Zhittya Genesis Medicine Releases White Paper Detailing a Potential Breakthrough Treatment for Parkinson’s Disease – Yahoo Finance

Zhittya Genesis Medicine, Inc. (a private company) (“Zhittya” or the “Company”), announced that its White Paper, which details results on its breakthrough medical therapy to potentially treat and reverse Parkinson’s disease, is now available to the public, free of charge. The White Paper is entitled: “Parkinson’s Disease: Therapeutic Angiogenesis as a Disease Modifying, Breakthrough Therapy?” Zhittya believes its new therapy could be considered a “disease modifying agent” with the potential to reduce and possibly even reverse the inexorable decline seen in patients who suffer from this devastating disease.

Similarly, in the human heart, blockage of coronary arteries can lead to angina and heart attacks, adding support for the argument that the very same process is thought to underlie the development of Parkinson’s disease. As detailed in Zhittya’s latest White Paper, the brain’s micro-vascularization consists of billions of capillaries that are individually only five microns wide. With red blood cells that are approximately seven microns wide, the cells will need to twist and squeeze through those tiny and fragile vessels to deliver oxygen and remove cellular waste products from the neurons. Even the slightest interference in those small capillaries can materially reduce the amount of blood getting through to the neurons.

A new medical imaging technology known as “functional MRI” is being used to measure regional blood flow in the brain. Diagnostic imaging data can show whether there is diminished blood flow in the area of the brain where the dopamine-producing neurons reside – the substantia nigra region. In these tests Parkinson’s disease patients show roughly 50% of the blood flow compared to a healthy person.
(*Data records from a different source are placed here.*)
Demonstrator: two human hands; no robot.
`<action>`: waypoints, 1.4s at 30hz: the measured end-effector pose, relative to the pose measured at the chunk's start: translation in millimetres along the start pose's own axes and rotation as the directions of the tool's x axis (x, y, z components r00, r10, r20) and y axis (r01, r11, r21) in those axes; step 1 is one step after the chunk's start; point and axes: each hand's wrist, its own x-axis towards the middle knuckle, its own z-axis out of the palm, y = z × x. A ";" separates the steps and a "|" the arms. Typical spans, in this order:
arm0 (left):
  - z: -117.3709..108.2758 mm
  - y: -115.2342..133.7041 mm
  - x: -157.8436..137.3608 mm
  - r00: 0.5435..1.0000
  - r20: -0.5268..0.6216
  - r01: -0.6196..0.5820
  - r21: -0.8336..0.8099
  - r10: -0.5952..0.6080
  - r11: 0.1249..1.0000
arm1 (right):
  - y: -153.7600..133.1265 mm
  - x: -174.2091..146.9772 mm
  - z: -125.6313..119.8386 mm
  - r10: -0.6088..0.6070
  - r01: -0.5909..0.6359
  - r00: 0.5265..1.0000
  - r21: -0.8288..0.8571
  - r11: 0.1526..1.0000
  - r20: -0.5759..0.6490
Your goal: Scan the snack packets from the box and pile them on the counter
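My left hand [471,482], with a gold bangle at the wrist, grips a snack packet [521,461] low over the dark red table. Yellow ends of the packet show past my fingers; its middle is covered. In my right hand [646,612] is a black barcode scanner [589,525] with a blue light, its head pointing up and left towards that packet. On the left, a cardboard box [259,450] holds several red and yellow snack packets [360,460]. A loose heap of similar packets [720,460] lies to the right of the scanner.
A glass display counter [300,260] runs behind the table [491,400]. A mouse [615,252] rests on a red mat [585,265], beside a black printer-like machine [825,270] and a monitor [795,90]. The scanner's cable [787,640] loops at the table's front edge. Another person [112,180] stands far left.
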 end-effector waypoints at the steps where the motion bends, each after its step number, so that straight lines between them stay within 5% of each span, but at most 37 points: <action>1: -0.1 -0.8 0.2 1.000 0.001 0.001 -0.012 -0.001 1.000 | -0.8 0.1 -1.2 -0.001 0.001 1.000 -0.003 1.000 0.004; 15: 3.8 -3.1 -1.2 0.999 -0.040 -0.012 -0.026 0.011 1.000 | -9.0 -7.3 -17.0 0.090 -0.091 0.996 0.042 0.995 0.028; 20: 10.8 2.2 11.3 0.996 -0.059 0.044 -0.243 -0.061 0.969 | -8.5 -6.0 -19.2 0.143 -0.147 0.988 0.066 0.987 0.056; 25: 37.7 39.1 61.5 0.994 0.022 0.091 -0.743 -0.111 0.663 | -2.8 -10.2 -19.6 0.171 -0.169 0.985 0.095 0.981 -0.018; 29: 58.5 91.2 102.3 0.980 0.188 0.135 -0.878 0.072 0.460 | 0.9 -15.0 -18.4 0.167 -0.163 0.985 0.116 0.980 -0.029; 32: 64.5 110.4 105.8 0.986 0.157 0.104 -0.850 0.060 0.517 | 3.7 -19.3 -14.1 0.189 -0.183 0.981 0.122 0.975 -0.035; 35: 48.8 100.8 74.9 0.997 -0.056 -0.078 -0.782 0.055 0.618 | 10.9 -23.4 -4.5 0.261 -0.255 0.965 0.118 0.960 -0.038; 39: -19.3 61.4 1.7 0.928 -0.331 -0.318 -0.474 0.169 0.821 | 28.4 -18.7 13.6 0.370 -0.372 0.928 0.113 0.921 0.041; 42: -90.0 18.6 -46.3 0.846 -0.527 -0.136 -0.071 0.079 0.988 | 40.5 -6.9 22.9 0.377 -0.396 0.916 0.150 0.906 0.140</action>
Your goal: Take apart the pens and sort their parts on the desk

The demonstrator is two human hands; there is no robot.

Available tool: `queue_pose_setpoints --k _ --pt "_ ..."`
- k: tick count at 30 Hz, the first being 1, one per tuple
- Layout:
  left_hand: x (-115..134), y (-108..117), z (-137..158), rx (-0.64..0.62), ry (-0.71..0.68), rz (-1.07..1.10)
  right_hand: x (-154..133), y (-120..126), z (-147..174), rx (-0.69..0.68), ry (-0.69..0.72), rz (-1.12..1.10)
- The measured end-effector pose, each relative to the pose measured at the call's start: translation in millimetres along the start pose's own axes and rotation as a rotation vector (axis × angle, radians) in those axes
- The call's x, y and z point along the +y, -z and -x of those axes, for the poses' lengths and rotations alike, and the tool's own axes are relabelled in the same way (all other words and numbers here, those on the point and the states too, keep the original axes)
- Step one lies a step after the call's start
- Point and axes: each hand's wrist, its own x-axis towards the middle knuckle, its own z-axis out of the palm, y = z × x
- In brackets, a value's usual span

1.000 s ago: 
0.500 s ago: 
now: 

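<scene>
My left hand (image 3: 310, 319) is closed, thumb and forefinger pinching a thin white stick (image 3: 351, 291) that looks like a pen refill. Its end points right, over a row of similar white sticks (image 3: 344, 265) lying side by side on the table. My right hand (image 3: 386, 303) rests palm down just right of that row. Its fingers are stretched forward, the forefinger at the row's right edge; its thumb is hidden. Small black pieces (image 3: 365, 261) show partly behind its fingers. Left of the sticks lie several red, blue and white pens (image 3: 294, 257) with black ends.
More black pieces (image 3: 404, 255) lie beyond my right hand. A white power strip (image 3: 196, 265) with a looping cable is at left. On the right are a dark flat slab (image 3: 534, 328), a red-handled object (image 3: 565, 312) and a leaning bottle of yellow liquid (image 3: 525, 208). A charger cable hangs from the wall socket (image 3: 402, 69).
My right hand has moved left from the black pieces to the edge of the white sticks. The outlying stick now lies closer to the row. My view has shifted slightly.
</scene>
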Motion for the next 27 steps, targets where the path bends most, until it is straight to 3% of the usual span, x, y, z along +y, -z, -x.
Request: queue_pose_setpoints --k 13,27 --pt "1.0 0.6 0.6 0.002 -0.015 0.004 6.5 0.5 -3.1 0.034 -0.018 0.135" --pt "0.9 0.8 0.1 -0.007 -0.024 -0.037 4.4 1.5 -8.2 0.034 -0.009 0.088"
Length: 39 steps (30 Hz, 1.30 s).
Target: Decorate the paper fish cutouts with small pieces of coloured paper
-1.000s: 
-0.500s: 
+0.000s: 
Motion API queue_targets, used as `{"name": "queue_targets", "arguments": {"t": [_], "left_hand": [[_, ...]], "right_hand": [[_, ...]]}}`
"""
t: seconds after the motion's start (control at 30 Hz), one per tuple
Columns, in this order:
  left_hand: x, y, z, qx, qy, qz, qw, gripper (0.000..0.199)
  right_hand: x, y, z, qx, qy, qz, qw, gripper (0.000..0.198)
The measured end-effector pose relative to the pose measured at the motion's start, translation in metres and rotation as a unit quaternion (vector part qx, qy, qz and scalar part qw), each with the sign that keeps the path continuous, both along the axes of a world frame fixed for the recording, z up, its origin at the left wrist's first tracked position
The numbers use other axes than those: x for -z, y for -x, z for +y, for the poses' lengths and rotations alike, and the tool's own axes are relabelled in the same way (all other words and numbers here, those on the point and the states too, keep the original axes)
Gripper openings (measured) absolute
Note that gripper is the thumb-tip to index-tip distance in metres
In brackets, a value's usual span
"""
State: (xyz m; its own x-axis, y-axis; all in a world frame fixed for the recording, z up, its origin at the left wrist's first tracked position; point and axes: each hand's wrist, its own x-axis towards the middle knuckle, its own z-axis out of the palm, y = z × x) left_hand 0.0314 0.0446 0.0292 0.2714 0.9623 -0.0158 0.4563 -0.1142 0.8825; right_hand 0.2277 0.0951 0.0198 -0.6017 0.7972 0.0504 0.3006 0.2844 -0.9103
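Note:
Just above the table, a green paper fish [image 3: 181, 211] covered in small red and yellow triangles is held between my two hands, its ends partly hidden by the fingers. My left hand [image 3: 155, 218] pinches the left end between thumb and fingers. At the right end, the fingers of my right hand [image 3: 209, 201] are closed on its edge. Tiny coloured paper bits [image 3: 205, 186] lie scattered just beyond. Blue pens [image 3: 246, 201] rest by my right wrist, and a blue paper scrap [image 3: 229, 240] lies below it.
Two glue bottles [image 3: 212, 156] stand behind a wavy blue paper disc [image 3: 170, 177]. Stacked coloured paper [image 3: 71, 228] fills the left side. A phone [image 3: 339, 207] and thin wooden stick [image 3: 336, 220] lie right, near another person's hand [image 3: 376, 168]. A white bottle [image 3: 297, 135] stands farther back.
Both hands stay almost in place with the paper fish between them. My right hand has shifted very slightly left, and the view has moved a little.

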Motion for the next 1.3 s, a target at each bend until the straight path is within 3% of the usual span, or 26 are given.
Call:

Zhittya’s management has been developing a biological drug, which, in authorized United States Food and Drug Administration (US FDA) clinical trials, has demonstrated triggering of “Therapeutic Angiogenesis” or the growth of new blood vessels in ischemic tissues. In preclinical animal studies, monkeys that were given experimental Parkinson’s disease and then subsequently treated with Zhittya’s biological drug experienced a halt in motor skill decline and after six months of treatment improved almost completely back to normal.

To further prove this hypothesis, Zhittya has filed an Investigational New Drug (IND) application with the US FDA to advance its drug into a Phase I clinical trial in patients with Parkinson’s disease. Zhittya has also filed applications in parallel to obtain approvals to start Phase I clinical trials for its Parkinson’s disease treatment in Mexico and Estonia.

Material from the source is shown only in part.